During a virtual Targeted Oncology Case-Based Roundtable event, David Dingli, MD, PhD, professor of Medicine at the Mayo Clinic, discussed date from clinical trial which support various therapies for newly-diagnosed multiple myeloma.

Targeted OncologyTM: What are the recommended regimens for patients who received a new diagnosis of multiple myeloma who are eligible for transplant?

DINGLI: The National Comprehensive Cancer Network considers [multiple regimens] to be acceptable for transplant-eligible patients with a new diagnosis of multiple myeloma. [Most are combination therapies] that include RVd [bortezomib (Velcade), lenalidomide (Revlimid), dexamethasone] or CyBorD [cyclophosphamide, bortezomib, dexametha-sone].1 I also recommend KRd [carfilzomib (Kyprolis), lenalidomide, dexamethasone], D-RVd [daratumumab (Darzalex), lenalidomide, bortezomib, dexamethasone], and in some circumstances ixazomib [Ninlaro], lenalidomide, dexamethasone. Then there are other regimens that we may need to use very infrequently, at least in my practice.

What are the most important factors to consider when deciding whether to recommend a patient for transplant?

For me, it’s more than age; it’s the functional status of the patient. I’ve transplanted individuals up to the age of 75 if I am convinced that the patient is otherwise physically fit. A person who has multiple myeloma, remains quite active, with a performance status of 2 or better, and without significant comorbidities, is a transplant candidate. I will probably not consider tandem transplants in that patient, but 1 transplant we can do.

It’s true the data that support transplant in elderly individuals are not as solid as for younger patients, in part because most of the transplant data come from Europe. There, they typically do not include patients in studies if they’re older than 65 years. But we’ve shown that we can safely transplant these patients. I think many centers in the United States would transplant patients otherwise fit and healthy in their early 70s with similar outcomes compared with younger patients. So more than numerical age, it’s the functional status of the patient.

Can you give an overview of the most significant data in this setting?

There are data from 4 important studies, and 3 of these studies are relevant for our conversation today because these are regimens that we often use [TABLE on page 20].2-5It’s hard to compare across studies because the end points are not exactly identical or the timing when these end points are reported is not exactly at the same phase of the disease.

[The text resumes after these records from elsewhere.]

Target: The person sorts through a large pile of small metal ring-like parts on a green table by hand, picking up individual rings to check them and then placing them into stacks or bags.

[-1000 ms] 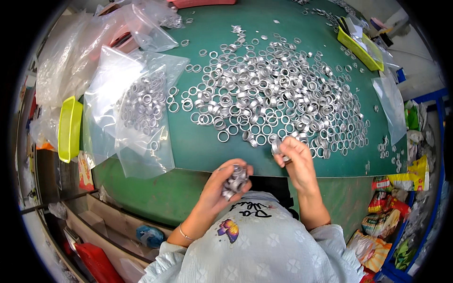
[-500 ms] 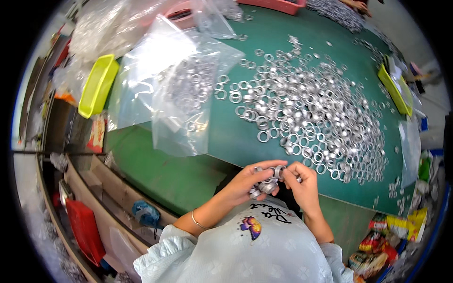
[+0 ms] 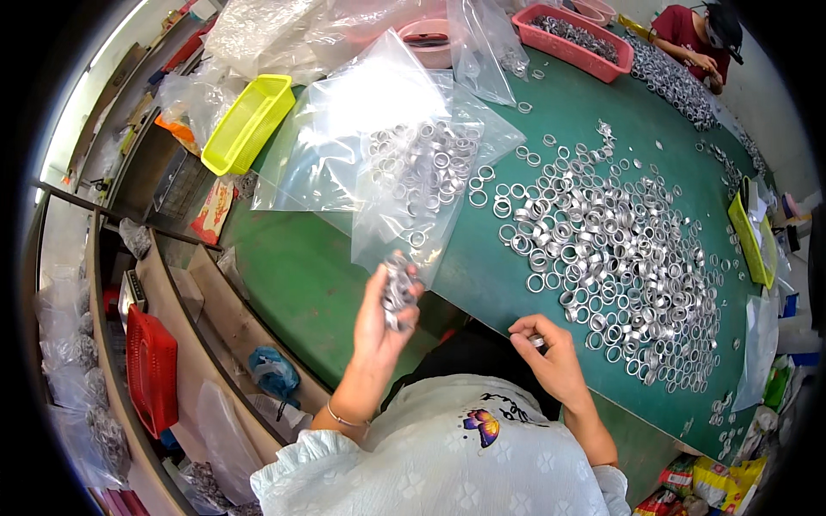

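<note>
My left hand [image 3: 372, 322] is raised off the table's near edge, its fingers curled round a handful of metal rings [image 3: 397, 292]; some blur covers them. Close by lies a clear plastic bag [image 3: 305, 168] with loose silver rings inside it. At the table edge, my right hand [image 3: 555, 357] has its fingers bent round a single metal ring [image 3: 538, 340]. Beyond that hand spreads a large heap of silver rings [image 3: 619, 258] on the green table [image 3: 482, 288], loose single rings scattered along its rim.
A yellow-green basket [image 3: 245, 129] stands left of the bag, and a pink basket of rings [image 3: 575, 45] at the back. Another person [image 3: 684, 39] works at the far right beside more rings. Shelving with a red basket [image 3: 151, 370] lines my left. A yellow-green tray [image 3: 750, 241] sits at the right edge.
My hands have parted. The left has moved left and up toward the plastic bag with the handful of rings, while the right stays near the table edge. The view has tilted and shifted.
</note>
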Demonstrator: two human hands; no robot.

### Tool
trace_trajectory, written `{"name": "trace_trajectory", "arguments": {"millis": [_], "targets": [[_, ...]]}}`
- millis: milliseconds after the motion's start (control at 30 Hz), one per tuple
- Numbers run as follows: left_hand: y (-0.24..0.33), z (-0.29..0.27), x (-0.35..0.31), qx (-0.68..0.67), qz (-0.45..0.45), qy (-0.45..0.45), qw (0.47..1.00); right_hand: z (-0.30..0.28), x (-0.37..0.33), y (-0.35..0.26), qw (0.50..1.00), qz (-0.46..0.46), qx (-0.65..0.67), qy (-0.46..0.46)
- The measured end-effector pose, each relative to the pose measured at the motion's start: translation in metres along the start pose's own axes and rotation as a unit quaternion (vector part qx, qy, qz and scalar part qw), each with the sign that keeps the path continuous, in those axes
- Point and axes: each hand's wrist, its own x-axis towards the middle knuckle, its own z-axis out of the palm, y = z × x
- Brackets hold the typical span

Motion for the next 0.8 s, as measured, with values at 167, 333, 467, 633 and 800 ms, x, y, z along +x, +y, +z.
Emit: {"name": "trace_trajectory", "arguments": {"millis": [167, 333, 467, 633, 800], "targets": [[0.022, 0.031, 0.031, 0.123, 0.095, 0.033, 0.987, 0.007, -0.002, 0.006, 0.988, 0.045, 0.128, -0.073], [0.041, 0.044, 0.069, 0.159, 0.087, 0.058, 0.982, 0.001, -0.008, 0.005, 0.971, 0.070, 0.205, -0.103], [0.050, 0.050, 0.104, 0.025, 0.061, 0.073, 0.995, 0.008, -0.006, 0.001, 0.961, 0.107, 0.230, -0.111], [0.053, 0.090, 0.113, 0.202, 0.117, 0.040, 0.972, 0.002, -0.008, 0.013, 0.947, 0.085, 0.296, -0.086], [0.030, 0.097, 0.086, 0.364, 0.119, -0.035, 0.923, -0.009, -0.002, 0.016, 0.910, 0.036, 0.409, -0.065]]}}
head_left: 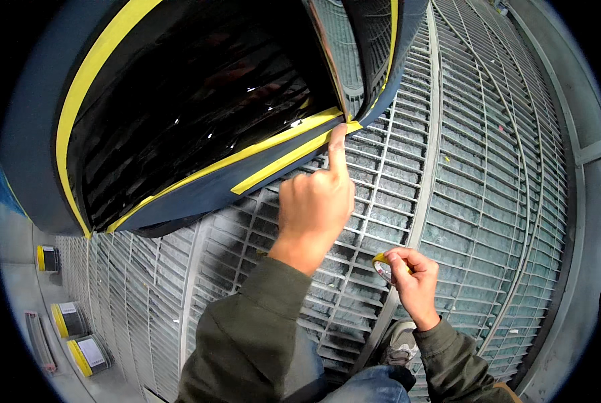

The RVd regimen has been studied in the IFM [Intergroupe Francophone du Myélome]/DFCI2009 study [NCT01191060]. This was a large study between the IFM and Dana-Farber Cancer Institute in Boston, where patients were treated with RVd plus or minus stem cell transplant [SCT].2 After postconsolidation therapy, the RVd regimen had a very good partial response [VGPR] or better of 78% if there was transplant included versus 69% if there was no transplant.

In the FORTE trial [NCT02203643], which was KRd with or without SCT, VGPR rates were 89% compared with KRd alone, which was 87%.3

The Cassiopeia trial [NCT02541383] was a randomized trial of daratumumab with VTd [bortezomib, thalidomide (Thalomid), dexamethasone (D-VTd)] versus VTd alone. It’s not a regimen that we will often use in the United States, but it was the first study looking at a quadruplet therapy versus a triplet.4 The VGPR rate was higher with the quadruplet.

More recent is the GRIFFIN trial [NCT02874742], which is a randomized phase 2 study of D-RVd [daratumumab, lenalidomide, bortezomib, dexamethasone]. The VGPR rate was almost 91% [with quadruplet therapy] compared with 73.2% [with triplet therapy].5

Why is minimal residual disease (MRD) negativity important in this setting?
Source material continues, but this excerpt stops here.